Are Tags Vannevar Bush's "Trails"?
Posted 4/29/2006 07:04:00 PM |

Bush's article is a fun read, full of postwar optimism and a sense that all can be accomplished. As it turns out, Bush was right - the Memex could be accomplished. Microsoft's MyLifeBits (see the 2006 CACM writeup for the most recent literature) is a Memex of sorts, a relational database of multimedia life. And if form factor wasn't an issue, the Memex would be more than a laboratory reality; for the most part all facets of Bush's system exist and work relatively well.
Well, except for one - that's the notion of "trails". Introducing trails, Bush describes a highly adaptive system of pathfinders back to stuff you care about. If you're going to record an entire life, you need very effective ways to re-find your information. This is not a trivial problem, however - text can be searched effectively, but what about sound and video, pictures and places? We're still figuring that out - and there's a lot of work to do. What's more, media alone isn't good enough; we need context to be able to understand why a kept picture or sound recording is interesting. Microsoft addresses this with textual annotation in the MyLifeBits/Stuff I've Seen work.

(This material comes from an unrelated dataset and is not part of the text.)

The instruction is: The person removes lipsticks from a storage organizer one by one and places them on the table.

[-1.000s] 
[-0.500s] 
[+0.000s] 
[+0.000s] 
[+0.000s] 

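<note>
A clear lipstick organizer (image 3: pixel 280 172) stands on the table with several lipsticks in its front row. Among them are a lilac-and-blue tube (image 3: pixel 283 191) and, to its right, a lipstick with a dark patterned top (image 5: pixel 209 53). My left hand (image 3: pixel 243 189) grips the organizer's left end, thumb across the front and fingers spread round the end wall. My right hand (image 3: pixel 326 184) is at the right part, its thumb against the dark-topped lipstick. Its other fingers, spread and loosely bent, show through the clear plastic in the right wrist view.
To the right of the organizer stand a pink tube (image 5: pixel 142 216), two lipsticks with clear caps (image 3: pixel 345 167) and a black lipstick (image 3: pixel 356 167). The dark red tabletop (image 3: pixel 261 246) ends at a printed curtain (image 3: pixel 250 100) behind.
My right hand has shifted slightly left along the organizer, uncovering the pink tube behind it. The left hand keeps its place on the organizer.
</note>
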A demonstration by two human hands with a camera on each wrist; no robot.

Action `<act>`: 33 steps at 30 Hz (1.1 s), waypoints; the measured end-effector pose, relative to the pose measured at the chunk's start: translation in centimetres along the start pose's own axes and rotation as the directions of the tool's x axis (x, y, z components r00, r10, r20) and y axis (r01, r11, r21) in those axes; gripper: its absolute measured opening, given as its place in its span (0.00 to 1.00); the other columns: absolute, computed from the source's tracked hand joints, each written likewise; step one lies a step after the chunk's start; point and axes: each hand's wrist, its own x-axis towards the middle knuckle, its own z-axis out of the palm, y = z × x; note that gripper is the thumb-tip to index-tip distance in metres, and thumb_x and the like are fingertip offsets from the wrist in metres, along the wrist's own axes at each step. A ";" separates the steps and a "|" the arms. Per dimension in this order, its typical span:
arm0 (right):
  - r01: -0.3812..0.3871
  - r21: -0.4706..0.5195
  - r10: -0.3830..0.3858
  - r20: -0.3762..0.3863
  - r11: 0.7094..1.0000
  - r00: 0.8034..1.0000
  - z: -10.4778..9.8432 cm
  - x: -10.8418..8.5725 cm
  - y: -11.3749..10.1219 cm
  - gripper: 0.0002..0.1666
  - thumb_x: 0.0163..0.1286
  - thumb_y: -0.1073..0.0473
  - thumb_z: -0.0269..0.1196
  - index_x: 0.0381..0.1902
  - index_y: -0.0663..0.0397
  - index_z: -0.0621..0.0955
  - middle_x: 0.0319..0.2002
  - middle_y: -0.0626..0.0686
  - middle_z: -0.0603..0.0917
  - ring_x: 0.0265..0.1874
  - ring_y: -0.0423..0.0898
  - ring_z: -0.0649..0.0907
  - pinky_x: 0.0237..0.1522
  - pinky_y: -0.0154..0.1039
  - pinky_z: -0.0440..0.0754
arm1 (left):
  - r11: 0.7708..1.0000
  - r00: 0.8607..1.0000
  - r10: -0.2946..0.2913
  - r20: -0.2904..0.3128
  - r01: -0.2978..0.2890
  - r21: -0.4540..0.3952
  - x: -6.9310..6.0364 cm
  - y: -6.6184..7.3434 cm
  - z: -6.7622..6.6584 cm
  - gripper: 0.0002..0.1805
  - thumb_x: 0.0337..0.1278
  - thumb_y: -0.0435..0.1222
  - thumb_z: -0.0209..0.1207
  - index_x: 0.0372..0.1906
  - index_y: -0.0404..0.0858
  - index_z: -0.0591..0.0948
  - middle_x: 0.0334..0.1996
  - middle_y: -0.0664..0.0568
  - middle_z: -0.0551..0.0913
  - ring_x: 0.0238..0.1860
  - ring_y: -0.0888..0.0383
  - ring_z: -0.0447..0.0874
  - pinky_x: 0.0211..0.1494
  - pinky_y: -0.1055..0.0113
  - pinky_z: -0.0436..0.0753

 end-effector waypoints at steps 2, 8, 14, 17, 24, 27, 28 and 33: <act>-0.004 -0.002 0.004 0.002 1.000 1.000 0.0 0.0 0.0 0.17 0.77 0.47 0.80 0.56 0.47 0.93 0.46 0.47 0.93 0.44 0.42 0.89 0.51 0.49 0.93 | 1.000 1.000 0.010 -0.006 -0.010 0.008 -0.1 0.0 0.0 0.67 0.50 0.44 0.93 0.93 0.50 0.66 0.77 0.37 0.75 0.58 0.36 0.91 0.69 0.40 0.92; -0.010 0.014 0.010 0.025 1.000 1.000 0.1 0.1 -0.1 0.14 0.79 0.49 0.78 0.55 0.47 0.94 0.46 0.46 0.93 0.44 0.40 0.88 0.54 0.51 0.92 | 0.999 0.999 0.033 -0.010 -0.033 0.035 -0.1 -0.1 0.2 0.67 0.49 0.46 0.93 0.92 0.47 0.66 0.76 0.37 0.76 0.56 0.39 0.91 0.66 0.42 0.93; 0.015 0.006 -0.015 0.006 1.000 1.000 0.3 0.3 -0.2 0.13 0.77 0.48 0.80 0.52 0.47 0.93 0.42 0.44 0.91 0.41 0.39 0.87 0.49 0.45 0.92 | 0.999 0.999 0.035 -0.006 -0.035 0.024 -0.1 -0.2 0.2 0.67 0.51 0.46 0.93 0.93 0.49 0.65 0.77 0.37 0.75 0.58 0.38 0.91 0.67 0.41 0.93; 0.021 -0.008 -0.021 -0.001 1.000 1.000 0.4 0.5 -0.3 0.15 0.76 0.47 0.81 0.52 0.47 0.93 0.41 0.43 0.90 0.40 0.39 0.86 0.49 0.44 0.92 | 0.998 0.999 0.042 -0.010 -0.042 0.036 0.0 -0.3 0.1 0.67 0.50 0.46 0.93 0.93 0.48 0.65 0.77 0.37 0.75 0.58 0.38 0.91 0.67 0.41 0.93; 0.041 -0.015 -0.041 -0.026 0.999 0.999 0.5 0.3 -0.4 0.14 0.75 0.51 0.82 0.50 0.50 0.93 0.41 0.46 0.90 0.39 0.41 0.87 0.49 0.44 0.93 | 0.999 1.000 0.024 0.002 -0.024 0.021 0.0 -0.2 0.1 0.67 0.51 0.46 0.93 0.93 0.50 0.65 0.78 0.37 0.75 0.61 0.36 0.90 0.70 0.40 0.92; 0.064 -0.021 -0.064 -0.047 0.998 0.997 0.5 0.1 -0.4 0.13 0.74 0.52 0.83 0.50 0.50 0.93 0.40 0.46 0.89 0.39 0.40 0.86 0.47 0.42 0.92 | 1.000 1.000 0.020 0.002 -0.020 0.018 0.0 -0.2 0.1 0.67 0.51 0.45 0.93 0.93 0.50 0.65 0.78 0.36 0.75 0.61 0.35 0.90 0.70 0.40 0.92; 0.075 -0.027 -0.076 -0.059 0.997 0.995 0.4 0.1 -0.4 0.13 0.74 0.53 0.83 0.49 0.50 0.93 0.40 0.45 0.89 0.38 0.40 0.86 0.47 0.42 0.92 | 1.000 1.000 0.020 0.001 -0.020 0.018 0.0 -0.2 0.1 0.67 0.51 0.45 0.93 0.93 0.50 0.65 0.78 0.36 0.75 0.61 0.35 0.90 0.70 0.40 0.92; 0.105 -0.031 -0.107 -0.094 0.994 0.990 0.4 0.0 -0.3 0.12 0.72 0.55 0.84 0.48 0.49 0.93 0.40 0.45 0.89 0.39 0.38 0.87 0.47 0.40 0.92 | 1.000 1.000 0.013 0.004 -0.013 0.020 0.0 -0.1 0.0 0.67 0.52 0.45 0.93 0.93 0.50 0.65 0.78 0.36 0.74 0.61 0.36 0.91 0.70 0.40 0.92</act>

I think Microsoft is on to something - annotation is important. In the papers, the authors describe systems to collect story annotation about events. While there is a bias against loose hierarchy, I couldn't help but think how much this approach wants to reminds me of tagging. The hard problems of the Memex are in dealing with material that can't be "indexed", so instead we annotate the material with our stories. The only problem is that stories move completely away from any notion of controlled vocabulary; association becomes a free-text search problem instead of a categorization problem. Sure, we've got the tools to deal with that, but it just doesn't feel efficient.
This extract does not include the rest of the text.